Work to complete:
Please retype the data below exactly, stopping after the line with "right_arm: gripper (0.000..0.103" and skipping every picture.

Supplied material:
◇ ◇ ◇ ◇ ◇
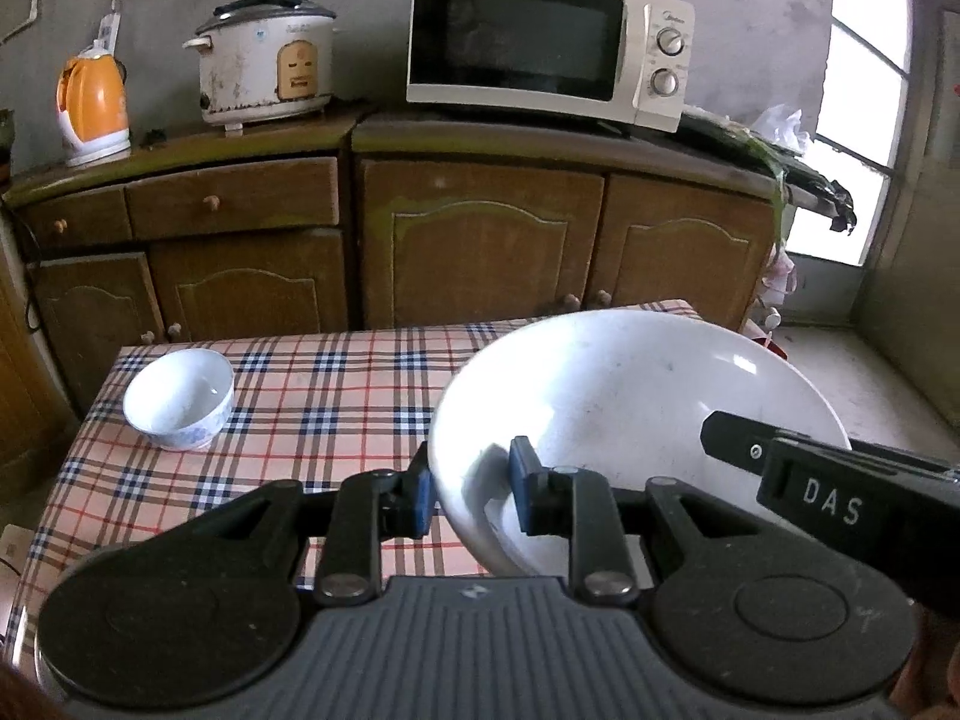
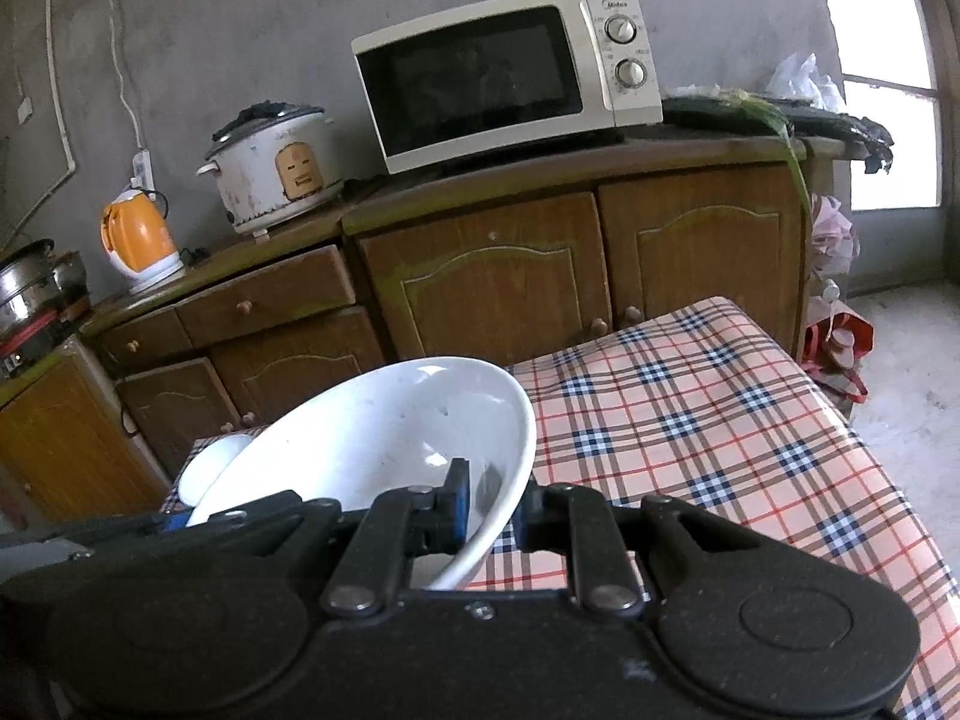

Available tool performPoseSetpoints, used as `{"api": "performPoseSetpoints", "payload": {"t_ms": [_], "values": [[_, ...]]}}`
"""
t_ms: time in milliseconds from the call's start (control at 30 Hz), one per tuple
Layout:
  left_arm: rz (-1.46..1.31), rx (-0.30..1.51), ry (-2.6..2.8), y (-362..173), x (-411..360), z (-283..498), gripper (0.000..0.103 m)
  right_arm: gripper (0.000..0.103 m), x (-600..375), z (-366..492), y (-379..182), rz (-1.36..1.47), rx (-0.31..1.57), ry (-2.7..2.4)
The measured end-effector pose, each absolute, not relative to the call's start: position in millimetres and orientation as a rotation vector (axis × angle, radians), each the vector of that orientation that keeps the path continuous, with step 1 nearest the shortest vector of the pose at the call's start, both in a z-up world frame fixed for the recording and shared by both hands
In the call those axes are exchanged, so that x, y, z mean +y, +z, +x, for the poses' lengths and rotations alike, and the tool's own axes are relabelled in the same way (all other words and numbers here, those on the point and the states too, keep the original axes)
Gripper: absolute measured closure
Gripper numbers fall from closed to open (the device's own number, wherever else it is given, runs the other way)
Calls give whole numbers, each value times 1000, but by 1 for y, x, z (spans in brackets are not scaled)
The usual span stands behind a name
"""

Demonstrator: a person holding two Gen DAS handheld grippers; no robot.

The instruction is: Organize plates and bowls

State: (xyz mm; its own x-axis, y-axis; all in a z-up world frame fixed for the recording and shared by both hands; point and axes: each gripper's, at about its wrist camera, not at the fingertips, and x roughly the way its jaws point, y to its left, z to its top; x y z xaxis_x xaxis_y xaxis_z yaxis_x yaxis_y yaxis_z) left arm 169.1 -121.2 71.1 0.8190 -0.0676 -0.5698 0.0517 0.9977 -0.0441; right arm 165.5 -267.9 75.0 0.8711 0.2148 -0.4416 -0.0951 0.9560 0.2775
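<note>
Left wrist view shows the left hand-held gripper [image 1: 471, 495] clamped on the near rim of the large white bowl [image 1: 636, 414], one blue pad inside the wall and one outside. The right hand-held gripper [image 2: 489, 510] pinches the opposite rim in the same way, so both grip the one bowl between them. The bowl sits tilted and appears to be lifted clear of the checked counter [image 1: 336, 384], though its underside is hidden and I cannot be sure it has left the cloth. It is empty, with only a few faint marks on the inside.

Ahead and to the left of the left hand-held gripper, well apart from it, a small white bowl with a blue pattern [image 1: 179, 399] stands upright on the counter. It too looks empty. In the right wrist view that small bowl shows only as a white edge beyond the big one.

By my reading the task is at an early or middle stage: the two bowls are not yet nested or grouped, and no plates are in view. What seems left is to carry the large bowl to its place and bring the small bowl together with it.
</note>
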Motion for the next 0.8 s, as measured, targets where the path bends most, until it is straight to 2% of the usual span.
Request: {"api": "performPoseSetpoints", "payload": {"t_ms": [800], "values": [[-9,580,-75,73,-134,140,78,83,-282,134,78,244,464,158]]}}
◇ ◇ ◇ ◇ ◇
Reply:
Available tool performPoseSetpoints, used as `{"api": "performPoseSetpoints", "payload": {"t_ms": [_], "values": [[_, ...]]}}`
"""
t_ms: time in milliseconds from the call's start (control at 30 Hz), one per tuple
Layout:
  left_arm: rz (-1.46..1.31), rx (-0.30..1.51), ry (-2.6..2.8), y (-362..173), x (-411..360), z (-283..498), gripper (0.000..0.103 m)
  right_arm: gripper (0.000..0.103 m), x (-600..375), z (-366..492), y (-379..182), rz (-1.36..1.47), rx (-0.31..1.57), ry (-2.7..2.4)

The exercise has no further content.